What you return should be the lines of the data containing "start", each in full.

Dataset section:
---
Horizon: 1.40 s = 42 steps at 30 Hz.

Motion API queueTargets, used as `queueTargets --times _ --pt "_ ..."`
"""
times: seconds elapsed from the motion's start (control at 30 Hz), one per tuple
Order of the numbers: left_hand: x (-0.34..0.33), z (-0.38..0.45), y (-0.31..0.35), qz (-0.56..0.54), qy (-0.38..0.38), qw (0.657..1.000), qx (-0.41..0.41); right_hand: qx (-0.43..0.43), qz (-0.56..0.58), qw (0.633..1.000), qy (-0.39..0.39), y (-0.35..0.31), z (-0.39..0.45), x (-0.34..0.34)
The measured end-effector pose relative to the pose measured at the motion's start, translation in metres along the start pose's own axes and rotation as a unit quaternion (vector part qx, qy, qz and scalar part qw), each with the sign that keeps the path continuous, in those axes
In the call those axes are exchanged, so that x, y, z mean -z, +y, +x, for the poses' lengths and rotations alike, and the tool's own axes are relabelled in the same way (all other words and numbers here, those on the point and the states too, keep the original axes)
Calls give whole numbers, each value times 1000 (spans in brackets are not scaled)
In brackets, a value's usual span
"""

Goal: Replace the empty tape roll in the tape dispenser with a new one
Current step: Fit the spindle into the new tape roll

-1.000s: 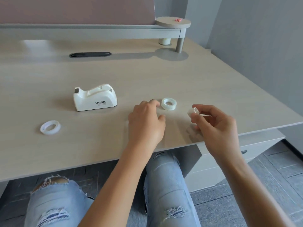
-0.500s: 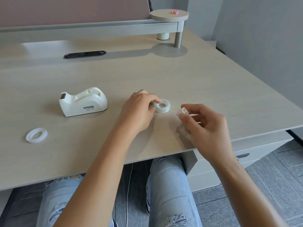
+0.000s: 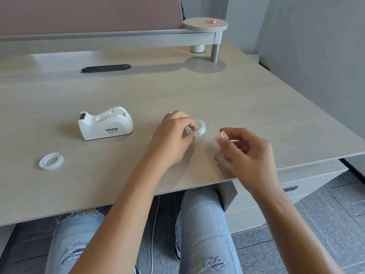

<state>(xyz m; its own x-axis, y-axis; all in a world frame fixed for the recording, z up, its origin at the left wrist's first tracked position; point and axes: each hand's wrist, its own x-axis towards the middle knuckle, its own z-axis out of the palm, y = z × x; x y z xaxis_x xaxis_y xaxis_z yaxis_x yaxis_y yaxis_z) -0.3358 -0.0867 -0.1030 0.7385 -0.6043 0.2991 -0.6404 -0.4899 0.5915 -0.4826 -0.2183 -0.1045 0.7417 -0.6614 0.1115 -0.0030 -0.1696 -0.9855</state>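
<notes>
My knees in pale blue ripped jeans (image 3: 203, 224) are under the front edge of the light wooden tabletop (image 3: 217, 95).

My right hand (image 3: 250, 153) is above this edge, on the right side. Its thumb and first fingers are closed on a small clear plastic hub (image 3: 221, 136), which they hold a little above the surface. The other fingers are curled in.

My left hand (image 3: 171, 139) reaches further, to the middle of the tabletop. Its thumb and fingertips pinch the near side of a new roll of clear tape (image 3: 198, 127). The roll looks a bit tilted, and I cannot tell if its far edge touches the wood. The roll and the hub are near each other but apart.

To the left, near the front, a thin empty white tape ring (image 3: 51, 161) lies flat, well apart from both hands.

Further back, between this ring and my left hand, stands the white plastic tape dispenser (image 3: 105, 123) with the dark word "VIVID" on its side. Its cutter points to the left, and its slot on top is open.

Far behind, a black oval cable slot (image 3: 105, 68) is set into the tabletop. At the back right a round grey shelf (image 3: 205, 25) stands on a post, with a small pink thing (image 3: 211, 21) on top.
</notes>
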Motion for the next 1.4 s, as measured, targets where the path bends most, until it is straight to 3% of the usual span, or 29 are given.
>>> queueTargets --times 0.17,0.37,0.87,1.13,1.4 --pt "14 -23 14 -215 41 974 60 -3 38 999 -1 -8 -6 -4" --pt "29 -52 26 -394 82 909 110 88 35 995 -9 -22 -18 -18" --pt "51 -92 30 -599 132 777 142 217 23 975 -30 -48 -42 -59" --pt "55 -104 22 -598 158 775 129 236 27 969 -64 -48 -52 -78" --pt "68 -112 16 -518 197 825 114 193 80 974 -92 -58 -51 -88"
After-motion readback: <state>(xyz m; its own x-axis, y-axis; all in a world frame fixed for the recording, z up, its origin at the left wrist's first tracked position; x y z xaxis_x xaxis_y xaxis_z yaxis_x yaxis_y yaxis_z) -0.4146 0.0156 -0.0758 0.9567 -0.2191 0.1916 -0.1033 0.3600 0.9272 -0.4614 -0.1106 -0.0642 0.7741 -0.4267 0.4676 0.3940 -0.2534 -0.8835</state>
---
Answer section:
times: seconds elapsed from the motion's start (control at 30 Hz), one per tuple
The measured end-effector pose relative to the pose measured at the motion's start, translation in metres along the start pose's own axes and rotation as a unit quaternion (vector part qx, qy, qz and scalar part qw), each with the sign that keeps the path continuous, in those axes

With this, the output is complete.